Monday, March 21, 2011

Michelle - Monday March, 21

Today started out by picking up 2 sheets at the front of the room for the Heat of Fusion Lab. Then Mr. Tucker checked in the homework which was page 2 of Heat Calculations 2 and answered questions that the class had on it. After that we took a short quiz on thermochemistry that was similar to the notes we previously took in class on thermochemistry and the homework page.
Finally we conducted the Heat of Fusions Lab. The procedure to conduct the lab can be found on the journal page he handed to us in class. It looks like this.

While conducting the experiment we had to write down the lab data in our journals. Our lab group's data looked like this.

After filling out the data page, Mr. Tucker had us fill out questions 1-3 on the 2nd page of the Heat of Fusion Lab. In order to fill out these questions, the data be filled out. The numbers from our calculations can be found on the data page. Our calculations looked like this.

Lastly, Mr. Tucker handed out journal page 4, Heat Calculations 3 for homework. Journal page 4 and the Webassign are due tomorrow.

Sunday, March 20, 2011

Andrew- Friday, March 18th, Chem Day

Today for class we went to the auditorium to watch Mythbusters for a chem day. The Mythbusters episode was called "Crime & Mythdemeaners" and had to do with different security systems. We had to fill out a sheet with 30 questions having to do with the video.

The first part of the episode had to do with a fingerprint lock. They tried different methods of copying a fingerprint in order to trick the fingerprint lock. One of the questions we had to answer was:

What material was most like human skin?

Ballistic Gel

Ballistic gel was used to make a fingerprint very similar to a human fingerprint so they could fool the sensor on the door.

The second part of the mythbusters episode had to do with thermal motion alarms. Thermal motion alarms take an average room temperature reading, and are set off when the temperature is changed by the presence of a person.

The third part of the mythbusters episode tested out an ultrasonic motion detector. The motion detector is set off when someone walks past it. The mythbusters thought that if the person is undetectable than the alarm would not go off. They tested this theory by having someone walk through the room with a big white sheet over them, and the alarm did not go off.

In the final part of the mythbusters episode the final myth had to do with filling up a safe with water than dropping an explosive with nitroglycerin into it making the door fly off with a huge explosion. This myth came from a movie where this was done, and the villain got away with the goods inside. After numerous failed attempts the mythbusters finally got everything to work our just how they wanted. At the end they finally dropped the explosive into the water like the movie, and a huge explosion made the door go flying. Everything on the inside of the safe was destroyed though so the movie was not too realistic.

Thursday, March 17, 2011

Thursday, March 17th ( St. Patrick's Day)

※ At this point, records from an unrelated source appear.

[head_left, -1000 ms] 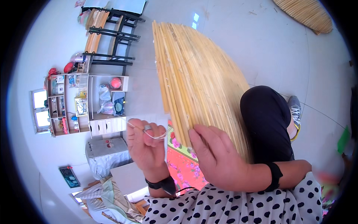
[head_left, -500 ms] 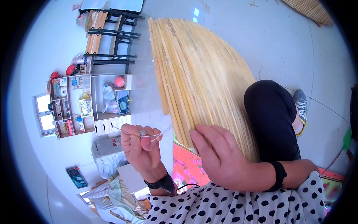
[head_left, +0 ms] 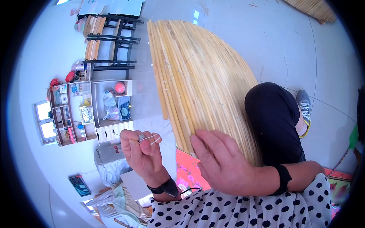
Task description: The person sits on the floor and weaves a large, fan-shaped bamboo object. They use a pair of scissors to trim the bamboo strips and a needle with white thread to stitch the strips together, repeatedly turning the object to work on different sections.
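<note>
My left hand (head_left: pixel 143 152) is raised to the left of a long mat of pale reed stalks (head_left: pixel 205 79), its fingers closed in a pinch. A thin needle (head_left: pixel 117 134) sticks out past its knuckles on the left. White thread (head_left: pixel 165 134) runs from its fingertips toward the mat's near left edge. A silver band, possibly a thimble, sits on one finger. My right hand (head_left: pixel 224 163) lies on the mat's near end, fingers stretched over the stalks; its thumb is mostly hidden. Small thread stitches show along the left-hand stalks.
My bent knee (head_left: pixel 272 117) in dark trousers borders the mat's right side. Under its near end lies a red floral cloth (head_left: pixel 186 167). A shelf unit (head_left: pixel 93 108), black-framed furniture (head_left: pixel 116 41) and a covered box (head_left: pixel 110 159) stand at the left. Another reed piece (head_left: pixel 315 8) lies far right.
The whole view has shifted slightly, with most things a little further left. My left hand keeps its pinch on the needle and thread. My right hand stays on the stalks.
</note>
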Demonstrator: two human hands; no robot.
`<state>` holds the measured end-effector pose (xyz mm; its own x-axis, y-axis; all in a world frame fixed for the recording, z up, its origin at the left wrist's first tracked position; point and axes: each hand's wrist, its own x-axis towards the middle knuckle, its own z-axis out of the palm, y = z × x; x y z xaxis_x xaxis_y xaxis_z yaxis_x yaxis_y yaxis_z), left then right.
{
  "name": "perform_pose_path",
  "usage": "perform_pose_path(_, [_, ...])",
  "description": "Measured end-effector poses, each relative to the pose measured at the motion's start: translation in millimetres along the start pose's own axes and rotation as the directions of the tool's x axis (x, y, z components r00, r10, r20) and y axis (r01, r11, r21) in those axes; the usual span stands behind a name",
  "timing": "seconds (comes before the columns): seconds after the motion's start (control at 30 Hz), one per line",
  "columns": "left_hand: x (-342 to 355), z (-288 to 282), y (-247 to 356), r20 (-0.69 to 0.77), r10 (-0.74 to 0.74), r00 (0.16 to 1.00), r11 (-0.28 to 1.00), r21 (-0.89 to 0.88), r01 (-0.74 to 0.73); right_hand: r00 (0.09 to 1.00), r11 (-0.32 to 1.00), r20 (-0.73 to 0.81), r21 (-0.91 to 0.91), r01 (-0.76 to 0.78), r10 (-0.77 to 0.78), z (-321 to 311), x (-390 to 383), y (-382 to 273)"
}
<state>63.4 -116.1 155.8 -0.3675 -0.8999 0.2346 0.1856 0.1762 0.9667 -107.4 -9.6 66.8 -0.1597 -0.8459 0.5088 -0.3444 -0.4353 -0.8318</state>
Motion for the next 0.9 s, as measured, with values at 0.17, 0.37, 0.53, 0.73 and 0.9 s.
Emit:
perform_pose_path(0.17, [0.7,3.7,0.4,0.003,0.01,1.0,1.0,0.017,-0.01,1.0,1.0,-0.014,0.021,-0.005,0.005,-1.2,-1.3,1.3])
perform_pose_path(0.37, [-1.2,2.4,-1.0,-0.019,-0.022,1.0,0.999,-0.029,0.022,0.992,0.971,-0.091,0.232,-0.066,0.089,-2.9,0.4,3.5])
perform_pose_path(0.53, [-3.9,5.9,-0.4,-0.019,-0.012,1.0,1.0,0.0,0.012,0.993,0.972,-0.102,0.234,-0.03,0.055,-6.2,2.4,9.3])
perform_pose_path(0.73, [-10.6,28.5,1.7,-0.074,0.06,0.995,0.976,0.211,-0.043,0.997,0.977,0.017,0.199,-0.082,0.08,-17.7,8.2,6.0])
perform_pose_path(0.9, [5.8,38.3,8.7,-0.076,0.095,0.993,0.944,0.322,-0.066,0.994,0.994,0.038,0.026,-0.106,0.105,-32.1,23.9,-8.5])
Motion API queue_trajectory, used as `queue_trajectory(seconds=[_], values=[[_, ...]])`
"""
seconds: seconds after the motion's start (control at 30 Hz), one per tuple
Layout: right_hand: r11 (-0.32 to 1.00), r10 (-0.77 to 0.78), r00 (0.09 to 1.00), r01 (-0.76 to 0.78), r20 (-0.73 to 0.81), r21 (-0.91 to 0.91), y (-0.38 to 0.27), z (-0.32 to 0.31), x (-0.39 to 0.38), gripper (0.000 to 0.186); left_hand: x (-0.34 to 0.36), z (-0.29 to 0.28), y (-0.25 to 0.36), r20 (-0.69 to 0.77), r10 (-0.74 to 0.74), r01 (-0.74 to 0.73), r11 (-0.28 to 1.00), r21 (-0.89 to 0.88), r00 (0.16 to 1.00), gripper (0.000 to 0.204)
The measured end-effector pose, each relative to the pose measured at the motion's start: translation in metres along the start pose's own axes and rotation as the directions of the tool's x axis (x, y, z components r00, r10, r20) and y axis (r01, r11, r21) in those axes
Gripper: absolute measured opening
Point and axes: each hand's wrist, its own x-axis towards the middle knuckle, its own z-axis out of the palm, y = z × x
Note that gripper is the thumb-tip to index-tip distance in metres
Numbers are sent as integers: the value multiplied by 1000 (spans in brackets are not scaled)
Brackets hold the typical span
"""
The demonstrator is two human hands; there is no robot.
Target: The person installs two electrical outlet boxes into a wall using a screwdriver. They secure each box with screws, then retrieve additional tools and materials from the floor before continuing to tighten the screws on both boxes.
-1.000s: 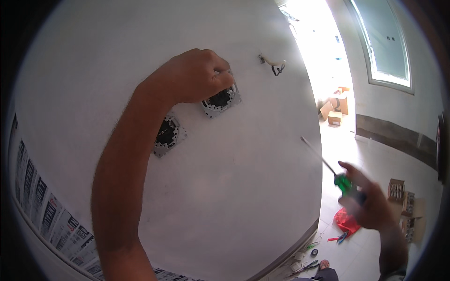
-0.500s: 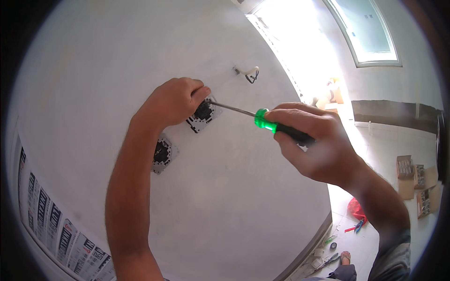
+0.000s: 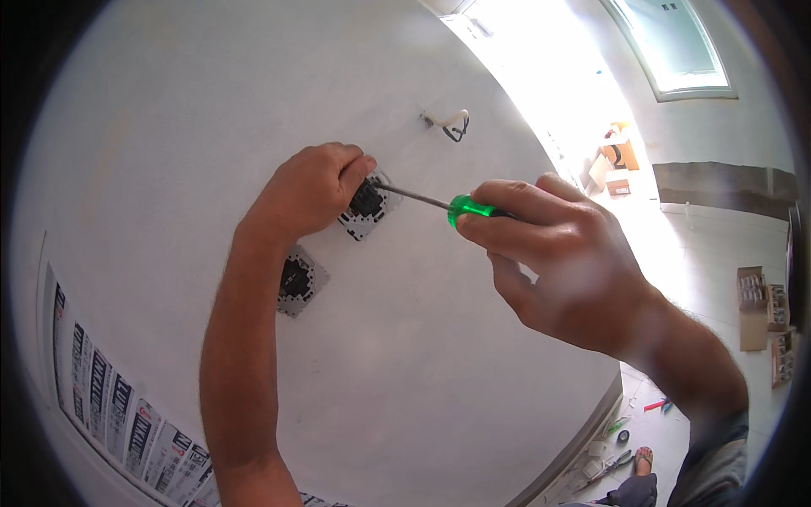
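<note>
My left hand (image 3: 306,188) is closed at the upper left of an electrical wall fitting (image 3: 368,204), a grey metal frame with a black middle. Its thumb and fingertips press on the frame's edge and partly cover it. In my right hand (image 3: 574,262) is a screwdriver (image 3: 467,209) with a green and black handle. Its metal shaft runs left, and the tip meets the fitting beside my left thumb. A second, similar fitting (image 3: 300,283) sits on the wall lower left, partly behind my left forearm.
White and black wires (image 3: 456,128) stick out of the white wall (image 3: 422,338) above the fittings. Printed sheeting (image 3: 127,422) lines the lower left. At the right are open cardboard boxes (image 3: 752,308) on the floor, with pliers (image 3: 621,460) and a tape roll (image 3: 623,437) lower down.
My right fingers have shifted round the handle, now stretched further along it and covering its black part. The screwdriver tip and my left hand stay at the fitting. The view has shifted slightly.
</note>
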Motion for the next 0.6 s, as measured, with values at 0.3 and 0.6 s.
queue_trajectory(seconds=[0.3,0.6], values=[[972,209,952,-179,222,-150,-7,-19,37,5,-2,-1,2,18,-5,5,1000,5,1000,37],[909,163,901,20,401,-415,-19,-32,54,5,-1,4,3,-39,13,-12,999,39,999,40]])
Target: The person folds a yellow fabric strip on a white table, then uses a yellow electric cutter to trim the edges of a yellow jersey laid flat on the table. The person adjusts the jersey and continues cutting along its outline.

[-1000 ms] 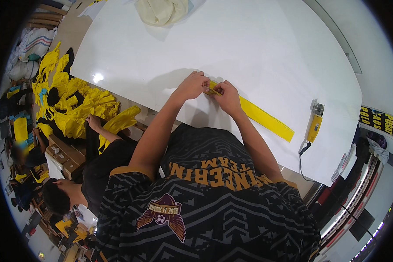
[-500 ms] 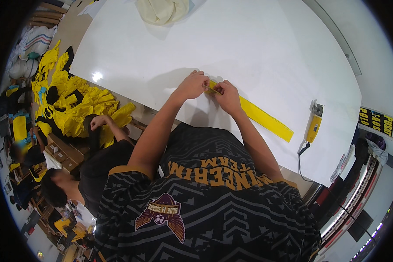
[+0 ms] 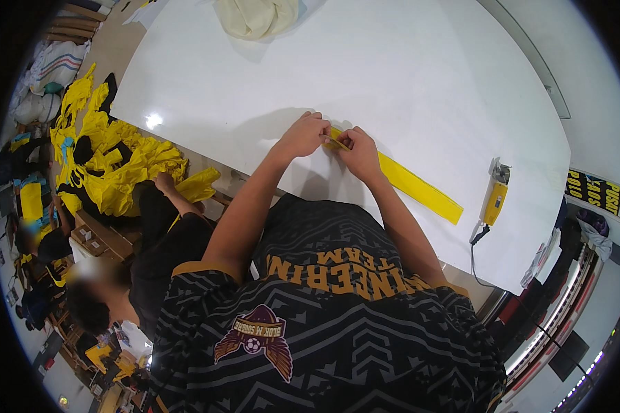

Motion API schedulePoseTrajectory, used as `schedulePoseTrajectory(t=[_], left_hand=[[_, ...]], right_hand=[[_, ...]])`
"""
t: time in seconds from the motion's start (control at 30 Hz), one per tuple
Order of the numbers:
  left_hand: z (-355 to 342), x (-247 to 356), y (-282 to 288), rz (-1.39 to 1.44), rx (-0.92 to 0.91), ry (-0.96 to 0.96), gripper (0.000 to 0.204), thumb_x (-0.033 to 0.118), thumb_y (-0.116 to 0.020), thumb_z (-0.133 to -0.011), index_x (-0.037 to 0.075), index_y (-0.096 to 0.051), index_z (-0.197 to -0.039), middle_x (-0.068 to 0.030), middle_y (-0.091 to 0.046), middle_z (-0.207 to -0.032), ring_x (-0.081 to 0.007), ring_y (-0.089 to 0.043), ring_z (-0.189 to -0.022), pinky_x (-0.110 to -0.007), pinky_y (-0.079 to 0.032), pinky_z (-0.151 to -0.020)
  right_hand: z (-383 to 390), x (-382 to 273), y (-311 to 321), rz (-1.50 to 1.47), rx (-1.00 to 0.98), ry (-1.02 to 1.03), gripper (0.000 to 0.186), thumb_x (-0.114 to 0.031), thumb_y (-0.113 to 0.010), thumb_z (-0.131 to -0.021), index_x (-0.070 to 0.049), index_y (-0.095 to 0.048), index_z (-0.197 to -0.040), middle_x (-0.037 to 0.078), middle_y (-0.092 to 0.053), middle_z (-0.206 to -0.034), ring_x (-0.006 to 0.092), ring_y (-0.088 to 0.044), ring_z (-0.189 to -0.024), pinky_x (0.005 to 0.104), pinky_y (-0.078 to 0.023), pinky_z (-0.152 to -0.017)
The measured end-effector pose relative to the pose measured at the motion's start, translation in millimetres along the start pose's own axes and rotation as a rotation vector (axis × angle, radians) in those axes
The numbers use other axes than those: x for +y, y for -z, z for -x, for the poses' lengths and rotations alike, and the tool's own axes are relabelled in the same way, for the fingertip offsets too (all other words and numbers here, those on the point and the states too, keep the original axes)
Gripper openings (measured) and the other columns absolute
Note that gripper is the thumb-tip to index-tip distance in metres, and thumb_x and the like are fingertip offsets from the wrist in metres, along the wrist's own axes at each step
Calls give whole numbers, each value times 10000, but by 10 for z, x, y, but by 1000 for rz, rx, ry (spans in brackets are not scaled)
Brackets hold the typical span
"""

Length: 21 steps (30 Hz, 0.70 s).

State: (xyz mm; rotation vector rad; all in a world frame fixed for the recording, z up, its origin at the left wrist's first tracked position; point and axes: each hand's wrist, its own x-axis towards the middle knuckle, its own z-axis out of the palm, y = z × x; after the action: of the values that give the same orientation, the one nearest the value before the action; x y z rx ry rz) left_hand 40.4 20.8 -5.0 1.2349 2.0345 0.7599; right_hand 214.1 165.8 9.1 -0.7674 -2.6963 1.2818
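My left hand pinches one end of a long, flat yellow fabric strip above the white table. My right hand, just beside it to the right, has its fingers closed on the same folded or lifted end. The rest of the strip lies flat, reaching diagonally toward the lower right. A yellow electric tool with a metal head and a black cord lies to the right of the strip. The exact fold between my fingertips is partly hidden.
Cream cloth sits at the table's far side. Left of the table are a heap of yellow and black fabric, cardboard boxes and a co-worker in dark clothing bending close by. Rolls and bundles crowd the right side.
My hands and the strip have stayed almost still. The co-worker's hand shifted at the fabric heap, and the yellow piece by it moved a little.
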Motion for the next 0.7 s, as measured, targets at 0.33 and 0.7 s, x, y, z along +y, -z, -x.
schedulePoseTrajectory(t=[0.33,0.7], left_hand=[[120,-33,246,224,344,32,154,150,-783,-1016,12,-755,-1077,-149,-752,-1027,-295,-731,-885,-399,-594,-822],[3,109,-73,-195,287,347,319,195,-853,-911,6,-719,-1131,-253,-787,-1075,-453,-756,-1079,-545,-621,-974]], right_hand=[[15,12,83,-108,-52,-17,262,-257,-861,-960,-15,-812,-1049,151,-728,-1011,316,-733,-903,448,-590,-840],[71,57,27,-109,25,110,283,-225,-850,-1007,11,-824,-1162,110,-748,-1025,196,-730,-869,350,-599,-839]])
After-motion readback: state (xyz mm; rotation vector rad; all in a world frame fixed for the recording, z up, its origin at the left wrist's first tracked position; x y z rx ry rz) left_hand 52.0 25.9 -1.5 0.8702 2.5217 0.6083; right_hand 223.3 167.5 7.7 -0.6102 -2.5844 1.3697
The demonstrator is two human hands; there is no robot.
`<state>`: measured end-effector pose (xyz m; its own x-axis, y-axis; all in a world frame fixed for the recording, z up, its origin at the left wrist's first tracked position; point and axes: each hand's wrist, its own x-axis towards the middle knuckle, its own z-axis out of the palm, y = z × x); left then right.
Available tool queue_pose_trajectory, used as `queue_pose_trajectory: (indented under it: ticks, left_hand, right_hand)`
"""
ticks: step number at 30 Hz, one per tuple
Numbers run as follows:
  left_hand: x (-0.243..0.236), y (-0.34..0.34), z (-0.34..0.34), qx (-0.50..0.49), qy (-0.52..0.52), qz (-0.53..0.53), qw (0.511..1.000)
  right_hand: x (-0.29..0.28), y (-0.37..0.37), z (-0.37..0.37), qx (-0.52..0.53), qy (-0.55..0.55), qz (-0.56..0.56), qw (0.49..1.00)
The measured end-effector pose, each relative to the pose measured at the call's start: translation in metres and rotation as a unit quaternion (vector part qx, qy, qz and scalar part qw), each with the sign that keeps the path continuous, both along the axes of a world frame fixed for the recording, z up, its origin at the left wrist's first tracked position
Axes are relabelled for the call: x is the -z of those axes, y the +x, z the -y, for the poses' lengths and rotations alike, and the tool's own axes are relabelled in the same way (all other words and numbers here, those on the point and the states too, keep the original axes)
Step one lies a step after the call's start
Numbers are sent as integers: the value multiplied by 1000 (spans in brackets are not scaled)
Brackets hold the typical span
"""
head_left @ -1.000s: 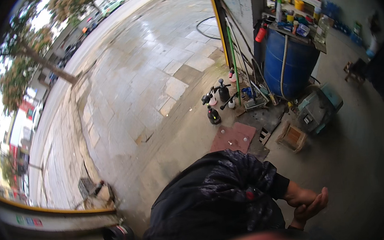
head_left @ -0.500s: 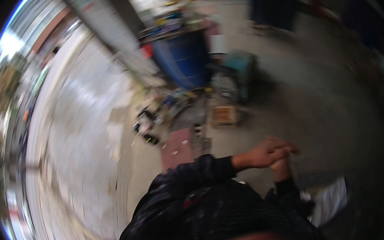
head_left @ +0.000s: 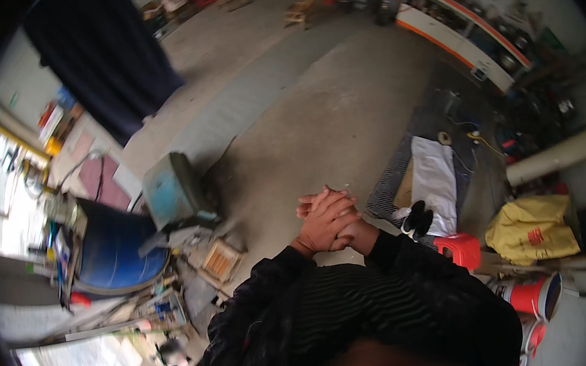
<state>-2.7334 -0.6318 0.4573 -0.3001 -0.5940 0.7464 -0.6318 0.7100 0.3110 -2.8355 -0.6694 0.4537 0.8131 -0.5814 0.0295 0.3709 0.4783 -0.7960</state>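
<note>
My left hand [head_left: 321,226] and my right hand [head_left: 363,235] are clasped in front of my body, fingers interlaced and folded over one another. Both are closed, and no object shows in either. The palms are hidden against each other. Dark sleeves cover both forearms down to the wrists. Below the clasped hands lies bare concrete floor [head_left: 283,159], with nothing touched by them.
To the left stand a blue drum [head_left: 118,255], a teal machine [head_left: 172,192] and a small wooden crate [head_left: 220,262]. On the right are a white sheet [head_left: 433,179] on a dark mat, a red stool [head_left: 461,249], a yellow bag [head_left: 532,231] and an orange-edged cabinet [head_left: 460,37].
My view has swung to the right, from the bright outdoor ground toward the room's interior. The blue drum now appears farther left. My hands stay together, now with fingers clearly interlaced.
</note>
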Motion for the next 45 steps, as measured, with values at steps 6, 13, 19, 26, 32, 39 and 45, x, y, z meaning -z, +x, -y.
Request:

Today in class, besides Mr.Tucker's cheesy jokes that he thinks are great, We took notes on Thermochemistry/Energy.

Here are the notes:
1. Temperature-

Average kinetic energy of the particles in a substance.

Units Used: Fahrenheit( we don't use this in class), Celsius and Kalvin.

2. Heat-

Transfer of Energy (joules).........Can be gained or lost.

Tuckers Joke: " There's also dominicks and walgreens".....yaaaa? no comment

3. Heat loss and Gain

Endothermic- Gaining heat

Exothermic- Loosing Heat.

In between notes we did a quick observation of Mr Tuckers " Magic Blocks." One block was wood and one was metal. The wood block was warm, compared to the metal block. After putting a piece of ice on both blocks, the ice melted faster on the metal block!! This was all due to the energy transfer.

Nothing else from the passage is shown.